Watching... Waiting... Com.mis.er.a.ting! (Lots of crying at this stage, lol).
I don't want to look back at this stage of life and feel like I should have been around more.
Friends:
Current MED for Friends:
- Annual Vacations w/ a few distinct groups
- Quarterly Dinners w/ Penn State Bros
- Quarterly Workout w/ my work husbands - No Diddy
- Monthly Playdates w/ Kid's School Friends Families
- Monthly calls w/ my BiFF
- Bi-weekly hangs with my oldest friend's family
- ~Daily Calls w/ work husbands turned best buddies
I'm equally focused on preserving old friendships and nurturing new ones. It's not common to make new friends in your late 30's. Nor is it common to stay friends with the kids from your middle school lunch table. I'm extremely lucky to have the opportunity to do both, and I can't imagine turning that knob counterclockwise.
Work:
Current MED for work:
- Make three offers per week (to buy a house)
- Make one ask per week (to raise money)
I'm crushing both right metrics right now, but I don't want to increase them for fear of overdoing either.

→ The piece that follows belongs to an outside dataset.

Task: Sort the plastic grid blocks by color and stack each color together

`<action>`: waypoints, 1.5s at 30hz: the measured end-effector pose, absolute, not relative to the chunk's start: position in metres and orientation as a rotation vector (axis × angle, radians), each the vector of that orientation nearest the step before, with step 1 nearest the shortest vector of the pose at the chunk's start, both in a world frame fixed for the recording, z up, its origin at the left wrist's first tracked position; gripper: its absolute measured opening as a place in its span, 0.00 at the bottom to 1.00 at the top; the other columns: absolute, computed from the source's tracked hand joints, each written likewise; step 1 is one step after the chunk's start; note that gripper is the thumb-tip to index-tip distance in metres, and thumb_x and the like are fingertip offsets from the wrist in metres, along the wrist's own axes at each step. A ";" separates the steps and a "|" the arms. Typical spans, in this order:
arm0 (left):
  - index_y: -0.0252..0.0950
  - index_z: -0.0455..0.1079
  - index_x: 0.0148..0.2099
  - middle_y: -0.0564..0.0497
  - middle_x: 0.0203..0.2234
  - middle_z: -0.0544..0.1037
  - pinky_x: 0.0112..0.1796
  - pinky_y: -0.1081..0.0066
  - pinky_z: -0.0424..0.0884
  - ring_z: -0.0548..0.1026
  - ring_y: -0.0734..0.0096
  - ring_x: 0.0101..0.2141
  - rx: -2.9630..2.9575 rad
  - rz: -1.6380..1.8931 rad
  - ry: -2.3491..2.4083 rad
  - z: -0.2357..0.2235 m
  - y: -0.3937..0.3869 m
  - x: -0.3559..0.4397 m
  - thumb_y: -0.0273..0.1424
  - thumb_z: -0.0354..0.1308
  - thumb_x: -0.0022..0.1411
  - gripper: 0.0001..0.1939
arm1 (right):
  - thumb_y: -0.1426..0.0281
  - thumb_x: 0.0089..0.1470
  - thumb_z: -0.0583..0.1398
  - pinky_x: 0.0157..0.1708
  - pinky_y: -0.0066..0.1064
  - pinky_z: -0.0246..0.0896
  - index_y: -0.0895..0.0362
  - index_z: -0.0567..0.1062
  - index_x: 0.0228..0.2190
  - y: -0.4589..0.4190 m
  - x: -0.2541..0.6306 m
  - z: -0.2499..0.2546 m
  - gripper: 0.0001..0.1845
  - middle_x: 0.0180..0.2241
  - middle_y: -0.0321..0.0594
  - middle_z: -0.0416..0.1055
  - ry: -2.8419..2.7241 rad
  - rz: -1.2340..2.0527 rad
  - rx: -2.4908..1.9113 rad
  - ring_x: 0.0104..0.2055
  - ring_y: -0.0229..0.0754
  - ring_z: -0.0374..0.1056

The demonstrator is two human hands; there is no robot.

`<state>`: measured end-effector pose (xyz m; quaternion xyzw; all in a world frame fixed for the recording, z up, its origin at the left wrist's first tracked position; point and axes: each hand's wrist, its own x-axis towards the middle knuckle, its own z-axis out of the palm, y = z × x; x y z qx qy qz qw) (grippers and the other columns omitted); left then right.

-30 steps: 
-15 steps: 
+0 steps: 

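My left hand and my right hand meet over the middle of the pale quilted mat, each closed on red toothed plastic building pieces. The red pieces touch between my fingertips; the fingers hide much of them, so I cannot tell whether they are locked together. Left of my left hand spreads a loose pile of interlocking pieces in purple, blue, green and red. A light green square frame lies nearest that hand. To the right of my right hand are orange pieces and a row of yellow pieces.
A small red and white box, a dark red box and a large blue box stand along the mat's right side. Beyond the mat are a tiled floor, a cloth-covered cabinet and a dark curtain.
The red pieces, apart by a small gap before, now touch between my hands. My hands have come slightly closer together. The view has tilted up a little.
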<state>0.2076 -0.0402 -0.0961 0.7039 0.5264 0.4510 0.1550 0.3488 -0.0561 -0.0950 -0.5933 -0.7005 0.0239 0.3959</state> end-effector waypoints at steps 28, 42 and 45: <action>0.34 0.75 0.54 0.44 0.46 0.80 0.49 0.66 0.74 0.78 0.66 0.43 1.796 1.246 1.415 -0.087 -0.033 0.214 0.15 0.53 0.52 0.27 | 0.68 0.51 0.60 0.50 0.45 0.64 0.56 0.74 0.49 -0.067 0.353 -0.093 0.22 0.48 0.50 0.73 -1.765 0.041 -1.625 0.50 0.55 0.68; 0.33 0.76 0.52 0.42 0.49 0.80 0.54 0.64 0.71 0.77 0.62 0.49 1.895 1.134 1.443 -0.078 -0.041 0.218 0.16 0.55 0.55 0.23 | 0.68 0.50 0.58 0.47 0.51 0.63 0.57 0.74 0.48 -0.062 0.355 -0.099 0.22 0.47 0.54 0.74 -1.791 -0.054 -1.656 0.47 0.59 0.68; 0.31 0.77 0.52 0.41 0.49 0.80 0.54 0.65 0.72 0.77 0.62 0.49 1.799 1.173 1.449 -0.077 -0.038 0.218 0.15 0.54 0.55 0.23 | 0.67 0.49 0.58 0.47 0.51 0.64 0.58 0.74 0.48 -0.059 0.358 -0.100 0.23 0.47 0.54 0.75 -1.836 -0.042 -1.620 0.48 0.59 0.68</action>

I feel so lucky to have found my Ikigai.
My main focus at work is finding and funding deals. I'm not an expert at construction, nor do I pretend to be. My friends and family often call me to ask about things that break in their house, and I stare at them like a deer in headlights. I don't even own a hammer. 🤷🏽♂️
I am, however, really good at finding people who are on the fence about selling their home and slowly getting them to a point where they can't see themselves selling to anyone else.
I'm also performing well for my investors. My Repeat Customer Rate (RCR) is pretty high. I think only 2 people in the past 10 years haven't redeployed capital with me. Time to give them both a call. ☎️
Easier Said Than Done
On the surface, my life looks more like a complicated recipe than anything resembling free will. Every so often, I carefully select the ingredients I need to make an enjoyable meal and discard pretty much everything else.
It does, however, take a lot of discipline:
- Waking up at 5:30am every day to get a run in before the kids wake up means saying no to pretty much anything after 9pm.
- Keeping my weight below a certain # and hitting my protein target means saying no to most fun foods.
- Getting to 12 SFR development projects at a time means saying no to all other interesting money-making opportunities thrown my way.
This operating system isn't for everyone. In fact, I'm sure some reading this are thinking it sounds miserable - like, Damn! That's a lot of rules to follow. And it's true, a lot of my decisions are pre-made and binary. There are things that I do, and things that I don't. Luckily for me, I'm happiest when I'm in a prison of my own making.